Task item
Output each record below exactly, leaving any picture out of the copy.

Extracted information
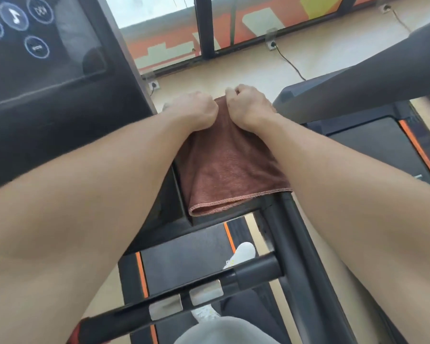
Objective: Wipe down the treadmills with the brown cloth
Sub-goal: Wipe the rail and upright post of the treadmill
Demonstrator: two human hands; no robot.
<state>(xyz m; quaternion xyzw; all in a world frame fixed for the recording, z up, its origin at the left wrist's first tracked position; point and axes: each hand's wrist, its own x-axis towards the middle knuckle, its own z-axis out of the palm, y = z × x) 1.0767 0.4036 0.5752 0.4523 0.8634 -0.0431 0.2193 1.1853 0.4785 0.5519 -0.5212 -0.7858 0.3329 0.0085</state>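
Note:
The brown cloth point(231, 167) hangs folded between my forearms, its stitched hem lowest, just above the dark side frame of the treadmill point(291, 234). My left hand point(196, 111) grips the cloth's upper left edge with curled fingers. My right hand point(250, 104) grips its upper right edge the same way, close beside the left. The treadmill's dark console screen point(42, 60) with round icons fills the upper left. Its handlebar point(184, 296) with metal sensor plates crosses the bottom.
A second treadmill point(372, 145) with an orange-edged belt stands to the right, its arm point(382, 78) slanting overhead. Below, the belt point(191, 254) carries my white shoes point(241, 254). Beige floor, wall sockets with cables point(273, 44) and a window frame lie ahead.

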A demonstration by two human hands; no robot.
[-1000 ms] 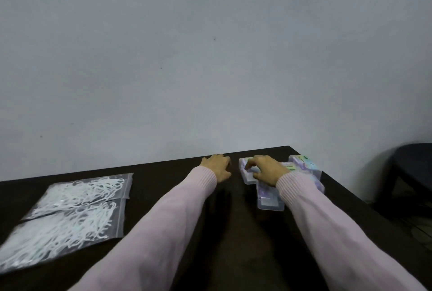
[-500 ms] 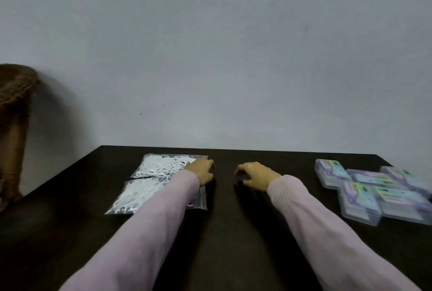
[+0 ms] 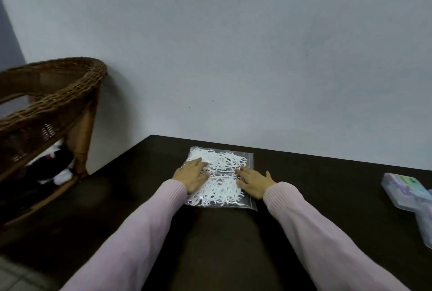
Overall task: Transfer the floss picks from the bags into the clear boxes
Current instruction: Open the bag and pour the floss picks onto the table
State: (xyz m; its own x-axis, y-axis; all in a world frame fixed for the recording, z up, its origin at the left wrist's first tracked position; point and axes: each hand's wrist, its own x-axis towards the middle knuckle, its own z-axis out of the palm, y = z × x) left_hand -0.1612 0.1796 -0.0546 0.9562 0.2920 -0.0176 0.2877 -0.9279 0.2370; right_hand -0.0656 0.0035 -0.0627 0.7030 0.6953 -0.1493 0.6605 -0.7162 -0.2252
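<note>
Clear plastic bags [image 3: 221, 175] of white floss picks [image 3: 224, 193] lie side by side on the dark table [image 3: 304, 173]. The left hand [image 3: 191, 175] and right hand [image 3: 253, 184] rest flat on them with fingers straight, gripping nothing, probably steadying them before opening. Boxes [image 3: 408, 193] wait well apart at right, labels unreadable.

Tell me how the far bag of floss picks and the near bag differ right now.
The far bag lies nearer the wall; the near bag lies nearer the person. The left hand rests across both, while the right hand covers mostly the near bag. The far bag shows more of its surface; the near bag is partly hidden by both hands. Both are clear zip bags, lying flat on the dark table, edge to edge, full of white picks.
</note>
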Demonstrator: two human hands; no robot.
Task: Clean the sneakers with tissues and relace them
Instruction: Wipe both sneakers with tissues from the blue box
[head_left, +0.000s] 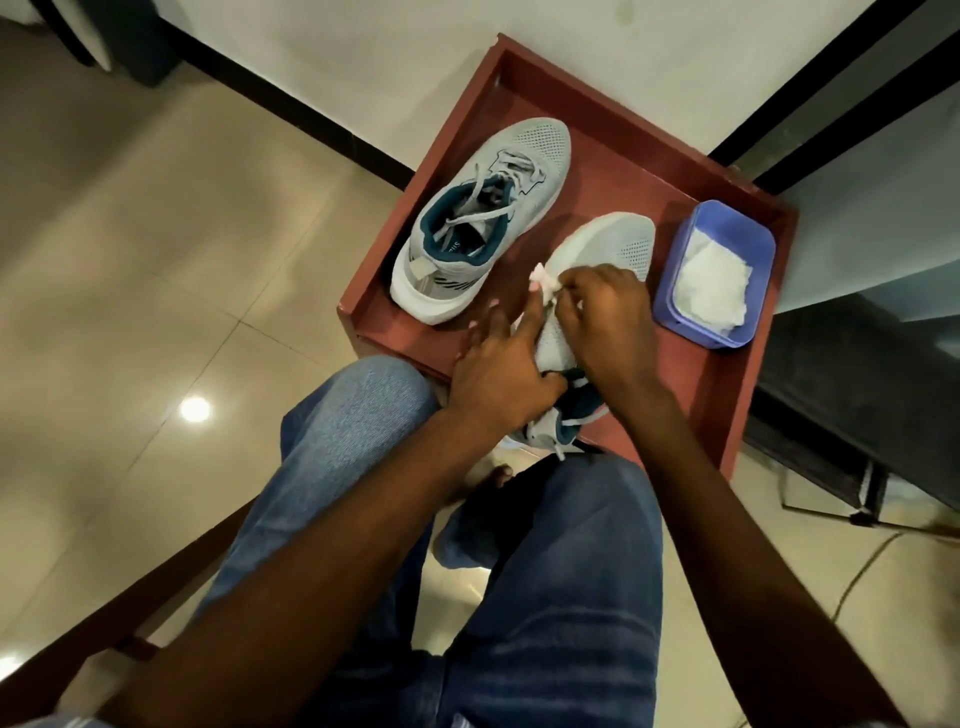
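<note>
The right hand (605, 306) has its fingers curled and pinches a small crumpled white tissue (545, 280), which it presses on the side of the grey mesh sneaker with a white sole (608, 244), near the middle of the shoe. The left hand (498, 374) lies on the same sneaker from the left side; its fingers are spread and almost straight, and its thumb reaches over the dark teal collar of the shoe, so it steadies the sneaker more than it grips it. This sneaker rests on the near part of a low reddish-brown wooden tray table (618, 171), its toe pointing away from the person. A second grey sneaker with loose grey laces (483, 218) stands to the left, apart from the first. On the right side stands a purple plastic box (675, 275) holding white tissues (711, 291). Below, the blue jeans (545, 597) of the seated person are visible.
</note>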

Exercise output
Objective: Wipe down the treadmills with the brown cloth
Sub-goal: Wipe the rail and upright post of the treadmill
Demonstrator: two human hands; no robot.
<state>(xyz m; quaternion xyzw; all in a world frame fixed for the recording, z up, its origin at the left wrist's first tracked position; point and axes: each hand's wrist, its own x-axis towards the middle knuckle, its own z-axis out of the palm, y = z × x) 1.0767 0.4036 0.5752 0.4523 0.8634 -0.0431 0.2193 1.1853 0.4785 0.5519 -0.5212 -0.7858 0.3329 0.0085</state>
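Note:
The brown cloth point(231, 167) hangs folded between my forearms, its stitched hem lowest, just above the dark side frame of the treadmill point(291, 234). My left hand point(196, 111) grips the cloth's upper left edge with curled fingers. My right hand point(250, 104) grips its upper right edge the same way, close beside the left. The treadmill's dark console screen point(42, 60) with round icons fills the upper left. Its handlebar point(184, 296) with metal sensor plates crosses the bottom.
A second treadmill point(372, 145) with an orange-edged belt stands to the right, its arm point(382, 78) slanting overhead. Below, the belt point(191, 254) carries my white shoes point(241, 254). Beige floor, wall sockets with cables point(273, 44) and a window frame lie ahead.
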
A demonstration by two human hands; no robot.
[-1000 ms] 
[-500 ms] 
[+0 ms] 
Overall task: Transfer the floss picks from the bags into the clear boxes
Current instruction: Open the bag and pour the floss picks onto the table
State: (xyz m; its own x-axis, y-axis; all in a world frame fixed for the recording, z up, its origin at the left wrist's first tracked position; point and axes: each hand's wrist, its own x-axis towards the middle knuckle, its own z-axis out of the palm, y = z × x) left_hand -0.1612 0.1796 -0.0546 0.9562 0.2920 -0.0176 0.2877 -0.9279 0.2370; right_hand -0.0656 0.0035 -0.0627 0.7030 0.6953 -0.1493 0.6605 -0.7162 -0.2252
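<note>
Clear plastic bags [image 3: 221, 175] of white floss picks [image 3: 224, 193] lie side by side on the dark table [image 3: 304, 173]. The left hand [image 3: 191, 175] and right hand [image 3: 253, 184] rest flat on them with fingers straight, gripping nothing, probably steadying them before opening. Boxes [image 3: 408, 193] wait well apart at right, labels unreadable.

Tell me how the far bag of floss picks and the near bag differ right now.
The far bag lies nearer the wall; the near bag lies nearer the person. The left hand rests across both, while the right hand covers mostly the near bag. The far bag shows more of its surface; the near bag is partly hidden by both hands. Both are clear zip bags, lying flat on the dark table, edge to edge, full of white picks.
</note>
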Demonstrator: two human hands; no robot.
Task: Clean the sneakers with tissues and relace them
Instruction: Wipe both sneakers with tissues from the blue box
[head_left, +0.000s] 
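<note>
The right hand (605, 306) has its fingers curled and pinches a small crumpled white tissue (545, 280), which it presses on the side of the grey mesh sneaker with a white sole (608, 244), near the middle of the shoe. The left hand (498, 374) lies on the same sneaker from the left side; its fingers are spread and almost straight, and its thumb reaches over the dark teal collar of the shoe, so it steadies the sneaker more than it grips it. This sneaker rests on the near part of a low reddish-brown wooden tray table (618, 171), its toe pointing away from the person. A second grey sneaker with loose grey laces (483, 218) stands to the left, apart from the first. On the right side stands a purple plastic box (675, 275) holding white tissues (711, 291). Below, the blue jeans (545, 597) of the seated person are visible.
</note>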

Nothing else is needed to complete the answer.